Your answer must contain each line of the listing in which "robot" appears, copied in full.
******************************
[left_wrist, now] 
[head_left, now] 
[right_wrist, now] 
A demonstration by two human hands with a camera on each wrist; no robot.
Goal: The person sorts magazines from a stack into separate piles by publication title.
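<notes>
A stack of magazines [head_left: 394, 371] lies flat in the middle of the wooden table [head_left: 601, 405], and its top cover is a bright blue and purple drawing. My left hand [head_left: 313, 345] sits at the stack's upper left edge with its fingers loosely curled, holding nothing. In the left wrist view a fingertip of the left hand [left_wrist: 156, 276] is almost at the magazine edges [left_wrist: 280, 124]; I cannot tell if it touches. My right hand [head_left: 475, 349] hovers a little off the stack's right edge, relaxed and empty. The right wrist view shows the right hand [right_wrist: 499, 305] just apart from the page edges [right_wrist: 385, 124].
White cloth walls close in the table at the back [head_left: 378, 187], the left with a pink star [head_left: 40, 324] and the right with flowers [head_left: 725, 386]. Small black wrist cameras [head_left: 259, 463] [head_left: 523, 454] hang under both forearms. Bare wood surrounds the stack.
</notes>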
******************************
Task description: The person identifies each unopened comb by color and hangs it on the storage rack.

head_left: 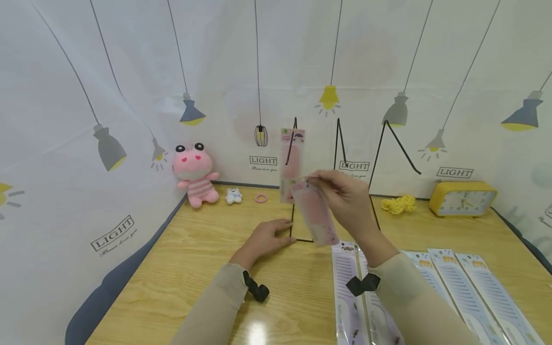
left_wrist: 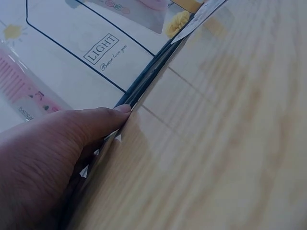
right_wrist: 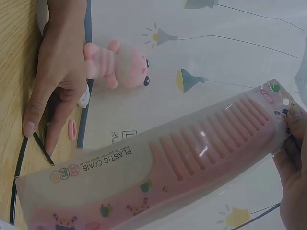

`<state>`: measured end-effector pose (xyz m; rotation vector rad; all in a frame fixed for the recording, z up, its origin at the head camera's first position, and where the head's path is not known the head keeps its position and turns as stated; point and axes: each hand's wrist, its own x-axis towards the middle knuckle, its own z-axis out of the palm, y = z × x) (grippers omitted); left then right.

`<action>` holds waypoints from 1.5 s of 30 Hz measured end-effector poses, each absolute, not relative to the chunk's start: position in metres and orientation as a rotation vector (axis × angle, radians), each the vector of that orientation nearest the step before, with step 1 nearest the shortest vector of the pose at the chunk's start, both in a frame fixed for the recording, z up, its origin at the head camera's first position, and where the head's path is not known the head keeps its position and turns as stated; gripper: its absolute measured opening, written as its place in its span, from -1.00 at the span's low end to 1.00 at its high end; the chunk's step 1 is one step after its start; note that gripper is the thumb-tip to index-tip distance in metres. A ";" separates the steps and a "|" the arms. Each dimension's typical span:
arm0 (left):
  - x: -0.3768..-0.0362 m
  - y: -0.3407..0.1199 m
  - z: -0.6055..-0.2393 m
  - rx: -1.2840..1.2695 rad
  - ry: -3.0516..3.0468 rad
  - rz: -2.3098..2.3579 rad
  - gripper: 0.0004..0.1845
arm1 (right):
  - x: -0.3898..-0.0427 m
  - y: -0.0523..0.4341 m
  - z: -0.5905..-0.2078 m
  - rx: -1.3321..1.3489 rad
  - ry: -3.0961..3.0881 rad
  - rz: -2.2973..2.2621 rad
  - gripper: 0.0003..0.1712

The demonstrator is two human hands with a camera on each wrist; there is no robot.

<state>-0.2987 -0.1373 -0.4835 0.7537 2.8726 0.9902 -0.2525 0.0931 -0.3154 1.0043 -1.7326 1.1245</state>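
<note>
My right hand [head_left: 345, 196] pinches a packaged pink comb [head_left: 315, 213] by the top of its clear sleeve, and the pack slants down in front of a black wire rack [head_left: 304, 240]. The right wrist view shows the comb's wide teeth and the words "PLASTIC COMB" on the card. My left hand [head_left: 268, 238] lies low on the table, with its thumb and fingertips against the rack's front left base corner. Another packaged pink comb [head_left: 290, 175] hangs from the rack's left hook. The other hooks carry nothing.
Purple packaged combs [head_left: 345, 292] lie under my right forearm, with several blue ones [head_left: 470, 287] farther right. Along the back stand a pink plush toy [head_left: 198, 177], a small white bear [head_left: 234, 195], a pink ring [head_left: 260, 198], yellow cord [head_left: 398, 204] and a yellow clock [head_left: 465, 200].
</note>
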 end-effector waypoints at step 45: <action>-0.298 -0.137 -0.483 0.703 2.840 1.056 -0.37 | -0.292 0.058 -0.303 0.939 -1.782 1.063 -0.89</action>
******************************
▸ SOLVED EXERCISE
A demonstration by two human hands with a camera on each wrist; no robot.
The demonstrator is two human hands with a camera on each wrist; there is no robot.

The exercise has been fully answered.